WORK REQUEST: What lines in the listing below hold the string "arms"? Please copy them out.

RECORDED INFORMATION:
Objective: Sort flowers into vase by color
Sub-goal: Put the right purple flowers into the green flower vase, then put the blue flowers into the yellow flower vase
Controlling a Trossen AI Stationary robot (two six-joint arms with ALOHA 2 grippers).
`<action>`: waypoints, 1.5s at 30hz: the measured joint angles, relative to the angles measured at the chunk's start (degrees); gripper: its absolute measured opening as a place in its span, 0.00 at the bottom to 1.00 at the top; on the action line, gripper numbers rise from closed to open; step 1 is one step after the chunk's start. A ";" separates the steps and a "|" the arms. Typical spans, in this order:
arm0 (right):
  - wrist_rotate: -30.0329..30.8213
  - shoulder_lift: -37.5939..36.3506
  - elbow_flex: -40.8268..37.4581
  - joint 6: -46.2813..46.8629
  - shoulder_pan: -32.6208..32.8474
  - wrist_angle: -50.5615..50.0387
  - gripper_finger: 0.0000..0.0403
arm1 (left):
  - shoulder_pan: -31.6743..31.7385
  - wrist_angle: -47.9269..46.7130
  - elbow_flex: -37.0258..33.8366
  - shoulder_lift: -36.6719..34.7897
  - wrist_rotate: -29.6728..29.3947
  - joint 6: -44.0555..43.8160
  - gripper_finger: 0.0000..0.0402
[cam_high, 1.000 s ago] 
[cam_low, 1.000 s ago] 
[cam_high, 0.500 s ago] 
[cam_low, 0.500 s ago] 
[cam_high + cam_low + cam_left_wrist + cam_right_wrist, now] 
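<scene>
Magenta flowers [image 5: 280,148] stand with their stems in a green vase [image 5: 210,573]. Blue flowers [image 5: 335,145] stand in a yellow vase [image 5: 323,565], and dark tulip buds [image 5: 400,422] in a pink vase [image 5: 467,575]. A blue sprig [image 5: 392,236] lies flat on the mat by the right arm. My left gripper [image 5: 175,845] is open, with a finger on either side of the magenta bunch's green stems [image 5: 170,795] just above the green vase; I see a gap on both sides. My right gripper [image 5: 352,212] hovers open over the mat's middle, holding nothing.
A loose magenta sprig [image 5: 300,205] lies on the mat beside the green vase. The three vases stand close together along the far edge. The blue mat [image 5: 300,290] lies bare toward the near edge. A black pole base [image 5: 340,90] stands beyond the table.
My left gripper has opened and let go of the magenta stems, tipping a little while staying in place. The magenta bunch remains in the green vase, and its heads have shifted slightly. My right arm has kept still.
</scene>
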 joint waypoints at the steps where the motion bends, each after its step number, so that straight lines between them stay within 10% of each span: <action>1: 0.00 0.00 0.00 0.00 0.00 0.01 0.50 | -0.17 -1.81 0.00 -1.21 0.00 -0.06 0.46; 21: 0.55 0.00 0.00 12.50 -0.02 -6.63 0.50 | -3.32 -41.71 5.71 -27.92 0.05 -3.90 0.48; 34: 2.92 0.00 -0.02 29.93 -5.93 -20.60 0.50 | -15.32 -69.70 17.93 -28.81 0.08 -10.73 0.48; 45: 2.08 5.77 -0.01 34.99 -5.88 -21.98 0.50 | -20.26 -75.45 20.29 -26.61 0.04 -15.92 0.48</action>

SOLVED EXERCISE:
Controlling a Trossen AI Stationary robot (two six-joint arms with ALOHA 2 grippers).
`<action>`: waypoints, 1.5s at 30hz: the measured joint angles, relative to the angles measured at the chunk's start (degrees); gripper: its absolute measured opening as a place in its span, 0.00 at the bottom to 1.00 at the top; on the action line, gripper numbers rise from closed to open; step 1 is one step after the chunk's start. A ";" separates the steps and a "|" the arms. Typical spans, in this order:

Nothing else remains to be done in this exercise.